WHAT IS REQUIRED:
In the records below, which lines include "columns"? Copy them.

[Stored entries]
= Beginning of Section =
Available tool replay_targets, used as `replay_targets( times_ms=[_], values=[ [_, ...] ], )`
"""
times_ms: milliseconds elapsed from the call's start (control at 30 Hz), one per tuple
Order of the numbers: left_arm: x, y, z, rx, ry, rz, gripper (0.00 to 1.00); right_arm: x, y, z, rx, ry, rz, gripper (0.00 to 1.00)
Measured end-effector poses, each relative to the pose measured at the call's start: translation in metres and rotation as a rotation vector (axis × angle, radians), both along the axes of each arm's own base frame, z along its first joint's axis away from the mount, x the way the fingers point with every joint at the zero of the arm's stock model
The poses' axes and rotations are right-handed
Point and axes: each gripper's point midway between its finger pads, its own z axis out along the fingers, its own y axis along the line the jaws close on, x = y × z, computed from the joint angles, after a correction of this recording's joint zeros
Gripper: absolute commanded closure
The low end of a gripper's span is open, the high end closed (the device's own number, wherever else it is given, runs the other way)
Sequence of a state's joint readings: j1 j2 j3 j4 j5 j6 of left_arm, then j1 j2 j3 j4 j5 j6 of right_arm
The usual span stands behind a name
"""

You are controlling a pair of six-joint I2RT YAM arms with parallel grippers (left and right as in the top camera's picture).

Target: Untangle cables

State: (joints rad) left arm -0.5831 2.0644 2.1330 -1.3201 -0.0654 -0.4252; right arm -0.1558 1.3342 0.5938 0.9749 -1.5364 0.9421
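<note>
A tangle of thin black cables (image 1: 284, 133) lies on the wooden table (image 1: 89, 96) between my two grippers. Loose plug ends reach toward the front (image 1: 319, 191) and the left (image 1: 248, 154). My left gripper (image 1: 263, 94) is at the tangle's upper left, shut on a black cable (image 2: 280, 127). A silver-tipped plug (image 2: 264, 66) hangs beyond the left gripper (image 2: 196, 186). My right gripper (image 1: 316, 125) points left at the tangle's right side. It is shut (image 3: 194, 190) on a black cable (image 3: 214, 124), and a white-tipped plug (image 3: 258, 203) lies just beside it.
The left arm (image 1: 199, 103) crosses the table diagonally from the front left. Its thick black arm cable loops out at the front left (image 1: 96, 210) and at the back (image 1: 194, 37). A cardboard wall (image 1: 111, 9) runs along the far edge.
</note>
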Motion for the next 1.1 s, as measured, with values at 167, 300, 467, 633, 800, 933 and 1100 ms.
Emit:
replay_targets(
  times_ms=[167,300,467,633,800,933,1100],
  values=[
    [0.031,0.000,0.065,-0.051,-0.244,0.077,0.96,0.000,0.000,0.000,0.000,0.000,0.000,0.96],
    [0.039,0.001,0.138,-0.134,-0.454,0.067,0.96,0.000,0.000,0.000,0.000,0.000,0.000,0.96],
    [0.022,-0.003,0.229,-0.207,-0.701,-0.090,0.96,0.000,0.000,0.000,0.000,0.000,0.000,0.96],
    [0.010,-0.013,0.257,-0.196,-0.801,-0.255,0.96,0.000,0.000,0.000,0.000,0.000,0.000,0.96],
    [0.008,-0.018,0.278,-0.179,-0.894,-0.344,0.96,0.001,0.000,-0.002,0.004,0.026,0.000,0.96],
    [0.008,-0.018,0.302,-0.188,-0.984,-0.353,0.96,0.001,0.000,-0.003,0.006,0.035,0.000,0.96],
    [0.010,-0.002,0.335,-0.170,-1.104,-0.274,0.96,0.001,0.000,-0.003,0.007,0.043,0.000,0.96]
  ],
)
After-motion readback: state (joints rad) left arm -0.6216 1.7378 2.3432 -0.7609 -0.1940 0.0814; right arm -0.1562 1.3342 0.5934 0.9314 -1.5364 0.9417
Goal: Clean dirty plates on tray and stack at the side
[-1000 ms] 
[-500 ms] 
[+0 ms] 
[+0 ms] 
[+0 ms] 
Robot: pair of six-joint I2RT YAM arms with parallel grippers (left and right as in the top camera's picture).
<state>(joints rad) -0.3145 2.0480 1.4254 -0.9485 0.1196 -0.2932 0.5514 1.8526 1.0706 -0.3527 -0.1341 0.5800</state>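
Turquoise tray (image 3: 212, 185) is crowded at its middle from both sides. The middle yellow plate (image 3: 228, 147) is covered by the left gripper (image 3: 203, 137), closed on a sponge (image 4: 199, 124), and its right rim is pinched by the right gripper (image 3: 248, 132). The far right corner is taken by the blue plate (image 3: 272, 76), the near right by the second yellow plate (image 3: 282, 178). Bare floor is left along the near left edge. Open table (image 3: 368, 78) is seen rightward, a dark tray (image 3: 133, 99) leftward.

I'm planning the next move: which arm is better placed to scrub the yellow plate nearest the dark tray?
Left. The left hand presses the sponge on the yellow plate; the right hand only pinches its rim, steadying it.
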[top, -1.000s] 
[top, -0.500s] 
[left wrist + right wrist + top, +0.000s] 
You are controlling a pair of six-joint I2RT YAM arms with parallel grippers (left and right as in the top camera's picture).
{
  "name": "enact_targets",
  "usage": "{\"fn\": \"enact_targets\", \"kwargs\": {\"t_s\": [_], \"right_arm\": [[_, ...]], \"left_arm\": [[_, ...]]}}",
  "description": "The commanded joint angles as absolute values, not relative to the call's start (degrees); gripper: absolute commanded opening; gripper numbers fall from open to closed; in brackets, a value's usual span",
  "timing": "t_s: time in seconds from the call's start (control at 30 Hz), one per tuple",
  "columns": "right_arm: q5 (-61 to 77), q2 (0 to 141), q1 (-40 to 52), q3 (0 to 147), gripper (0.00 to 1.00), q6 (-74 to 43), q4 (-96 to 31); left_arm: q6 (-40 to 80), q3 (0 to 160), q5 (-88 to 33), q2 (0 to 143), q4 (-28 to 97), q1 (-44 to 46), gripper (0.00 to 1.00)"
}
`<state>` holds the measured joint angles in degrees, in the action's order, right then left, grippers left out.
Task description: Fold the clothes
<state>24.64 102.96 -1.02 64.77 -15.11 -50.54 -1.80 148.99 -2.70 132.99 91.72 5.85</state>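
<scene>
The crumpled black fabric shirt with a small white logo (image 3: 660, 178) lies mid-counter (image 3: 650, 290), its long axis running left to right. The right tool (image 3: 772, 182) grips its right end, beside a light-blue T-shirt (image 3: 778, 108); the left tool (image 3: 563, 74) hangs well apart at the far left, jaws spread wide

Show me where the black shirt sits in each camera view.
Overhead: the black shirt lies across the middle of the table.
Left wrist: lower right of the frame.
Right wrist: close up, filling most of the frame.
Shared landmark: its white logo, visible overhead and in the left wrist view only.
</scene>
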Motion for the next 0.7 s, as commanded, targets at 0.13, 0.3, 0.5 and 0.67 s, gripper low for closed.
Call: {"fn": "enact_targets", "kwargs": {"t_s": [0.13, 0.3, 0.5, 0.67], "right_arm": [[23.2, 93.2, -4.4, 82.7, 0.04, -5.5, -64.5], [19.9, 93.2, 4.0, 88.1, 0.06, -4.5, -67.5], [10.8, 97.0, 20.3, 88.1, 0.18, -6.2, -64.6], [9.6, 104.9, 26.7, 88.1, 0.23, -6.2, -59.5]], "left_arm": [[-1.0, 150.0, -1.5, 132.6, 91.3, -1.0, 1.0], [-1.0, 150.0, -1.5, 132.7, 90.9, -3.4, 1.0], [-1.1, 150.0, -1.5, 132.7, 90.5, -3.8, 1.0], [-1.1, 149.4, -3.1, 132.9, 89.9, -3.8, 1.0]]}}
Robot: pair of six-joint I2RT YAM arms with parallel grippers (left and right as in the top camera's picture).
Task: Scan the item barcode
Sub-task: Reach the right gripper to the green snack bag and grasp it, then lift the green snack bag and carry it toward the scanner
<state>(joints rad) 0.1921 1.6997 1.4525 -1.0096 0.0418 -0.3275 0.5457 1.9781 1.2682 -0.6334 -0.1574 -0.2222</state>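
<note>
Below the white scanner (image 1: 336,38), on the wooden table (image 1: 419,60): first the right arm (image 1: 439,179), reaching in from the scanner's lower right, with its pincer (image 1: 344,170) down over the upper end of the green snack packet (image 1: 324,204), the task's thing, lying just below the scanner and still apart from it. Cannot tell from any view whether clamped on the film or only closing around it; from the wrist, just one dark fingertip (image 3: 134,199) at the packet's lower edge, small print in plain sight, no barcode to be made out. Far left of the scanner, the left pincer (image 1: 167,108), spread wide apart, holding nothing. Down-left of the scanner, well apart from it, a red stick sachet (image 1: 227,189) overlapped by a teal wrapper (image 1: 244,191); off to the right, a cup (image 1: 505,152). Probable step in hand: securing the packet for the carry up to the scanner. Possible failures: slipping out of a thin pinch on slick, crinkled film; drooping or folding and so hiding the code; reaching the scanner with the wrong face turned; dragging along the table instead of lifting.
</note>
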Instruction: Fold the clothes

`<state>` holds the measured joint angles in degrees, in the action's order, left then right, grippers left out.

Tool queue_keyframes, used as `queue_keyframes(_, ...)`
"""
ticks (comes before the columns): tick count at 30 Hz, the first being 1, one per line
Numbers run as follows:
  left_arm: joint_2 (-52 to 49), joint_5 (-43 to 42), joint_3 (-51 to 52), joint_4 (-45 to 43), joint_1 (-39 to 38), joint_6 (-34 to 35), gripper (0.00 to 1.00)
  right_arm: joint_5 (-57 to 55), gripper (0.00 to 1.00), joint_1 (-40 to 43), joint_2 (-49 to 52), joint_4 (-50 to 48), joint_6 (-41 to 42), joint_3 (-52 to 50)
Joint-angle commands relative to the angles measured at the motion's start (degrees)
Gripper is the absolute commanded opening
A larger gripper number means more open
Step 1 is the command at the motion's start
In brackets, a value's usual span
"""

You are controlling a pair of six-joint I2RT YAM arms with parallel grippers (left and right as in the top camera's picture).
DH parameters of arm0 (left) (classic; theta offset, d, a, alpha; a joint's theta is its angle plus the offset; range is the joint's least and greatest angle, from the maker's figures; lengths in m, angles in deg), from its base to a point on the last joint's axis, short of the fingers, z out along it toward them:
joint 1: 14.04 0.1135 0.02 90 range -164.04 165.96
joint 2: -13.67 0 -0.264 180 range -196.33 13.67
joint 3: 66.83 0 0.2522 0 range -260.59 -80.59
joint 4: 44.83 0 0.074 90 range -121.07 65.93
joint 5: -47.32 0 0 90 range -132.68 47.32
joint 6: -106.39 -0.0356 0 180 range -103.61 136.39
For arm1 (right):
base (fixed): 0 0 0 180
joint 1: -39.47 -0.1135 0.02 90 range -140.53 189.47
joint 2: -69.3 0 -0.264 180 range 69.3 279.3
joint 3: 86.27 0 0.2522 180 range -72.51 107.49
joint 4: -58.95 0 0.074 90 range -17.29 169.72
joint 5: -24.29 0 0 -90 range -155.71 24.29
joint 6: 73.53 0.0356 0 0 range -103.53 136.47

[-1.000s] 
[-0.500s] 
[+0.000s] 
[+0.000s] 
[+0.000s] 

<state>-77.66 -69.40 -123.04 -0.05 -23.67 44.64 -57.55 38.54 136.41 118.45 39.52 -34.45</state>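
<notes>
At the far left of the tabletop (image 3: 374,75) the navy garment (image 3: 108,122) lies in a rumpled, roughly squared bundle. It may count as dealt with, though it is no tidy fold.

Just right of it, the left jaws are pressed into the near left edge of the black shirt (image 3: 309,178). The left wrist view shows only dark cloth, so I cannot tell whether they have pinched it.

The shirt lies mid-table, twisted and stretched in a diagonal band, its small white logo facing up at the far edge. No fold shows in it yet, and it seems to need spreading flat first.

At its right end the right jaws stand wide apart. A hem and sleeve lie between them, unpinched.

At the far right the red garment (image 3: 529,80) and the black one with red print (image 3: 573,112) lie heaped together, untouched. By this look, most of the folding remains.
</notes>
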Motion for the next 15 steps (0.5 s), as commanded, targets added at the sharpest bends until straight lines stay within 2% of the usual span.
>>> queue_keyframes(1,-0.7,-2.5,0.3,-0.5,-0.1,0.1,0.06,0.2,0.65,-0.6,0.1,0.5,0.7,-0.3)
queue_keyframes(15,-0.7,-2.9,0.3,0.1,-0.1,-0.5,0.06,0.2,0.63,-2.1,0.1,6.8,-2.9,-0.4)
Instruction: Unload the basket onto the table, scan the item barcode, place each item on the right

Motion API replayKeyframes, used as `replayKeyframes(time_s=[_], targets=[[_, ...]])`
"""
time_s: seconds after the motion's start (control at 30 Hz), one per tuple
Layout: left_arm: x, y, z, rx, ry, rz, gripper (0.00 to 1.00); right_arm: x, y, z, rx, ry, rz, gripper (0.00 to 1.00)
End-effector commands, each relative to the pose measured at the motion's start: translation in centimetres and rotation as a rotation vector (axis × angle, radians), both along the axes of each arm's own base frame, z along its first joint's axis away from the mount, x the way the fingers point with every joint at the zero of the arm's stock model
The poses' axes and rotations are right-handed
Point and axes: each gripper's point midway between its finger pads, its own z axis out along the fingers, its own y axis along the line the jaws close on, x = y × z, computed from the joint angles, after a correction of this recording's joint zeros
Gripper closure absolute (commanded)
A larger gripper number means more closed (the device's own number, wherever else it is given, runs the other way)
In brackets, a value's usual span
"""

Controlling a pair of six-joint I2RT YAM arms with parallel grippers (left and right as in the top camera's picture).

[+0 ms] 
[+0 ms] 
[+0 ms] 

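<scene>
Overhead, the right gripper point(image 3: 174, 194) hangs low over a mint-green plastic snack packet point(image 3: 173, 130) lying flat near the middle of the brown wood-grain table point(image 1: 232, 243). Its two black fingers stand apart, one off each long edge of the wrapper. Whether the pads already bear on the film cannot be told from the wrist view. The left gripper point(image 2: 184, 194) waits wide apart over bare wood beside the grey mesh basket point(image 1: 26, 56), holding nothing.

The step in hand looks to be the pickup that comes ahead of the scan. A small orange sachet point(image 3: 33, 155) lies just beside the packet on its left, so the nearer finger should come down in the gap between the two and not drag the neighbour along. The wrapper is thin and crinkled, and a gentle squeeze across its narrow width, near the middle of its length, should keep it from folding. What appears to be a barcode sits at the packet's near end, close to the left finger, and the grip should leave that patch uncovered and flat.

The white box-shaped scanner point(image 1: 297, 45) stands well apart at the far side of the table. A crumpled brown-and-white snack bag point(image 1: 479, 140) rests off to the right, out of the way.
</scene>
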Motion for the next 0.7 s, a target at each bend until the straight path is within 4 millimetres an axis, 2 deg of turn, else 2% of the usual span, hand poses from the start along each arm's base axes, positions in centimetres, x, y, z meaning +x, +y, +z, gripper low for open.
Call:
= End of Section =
WRITTEN ANSWER:
  "columns": "right_arm: q5 (-61 to 77), q2 (0 to 141), q1 (-40 to 52), q3 (0 to 147), gripper (0.00 to 1.00), q6 (-74 to 43), q4 (-96 to 31); left_arm: q6 (-40 to 80), q3 (0 to 160), q5 (-88 to 33), q2 (0 to 143), q4 (-28 to 97), q1 (-44 to 46), gripper (0.00 to 1.00)"
ticks (comes before the columns): tick count at 30 Hz, the first being 1, one per line

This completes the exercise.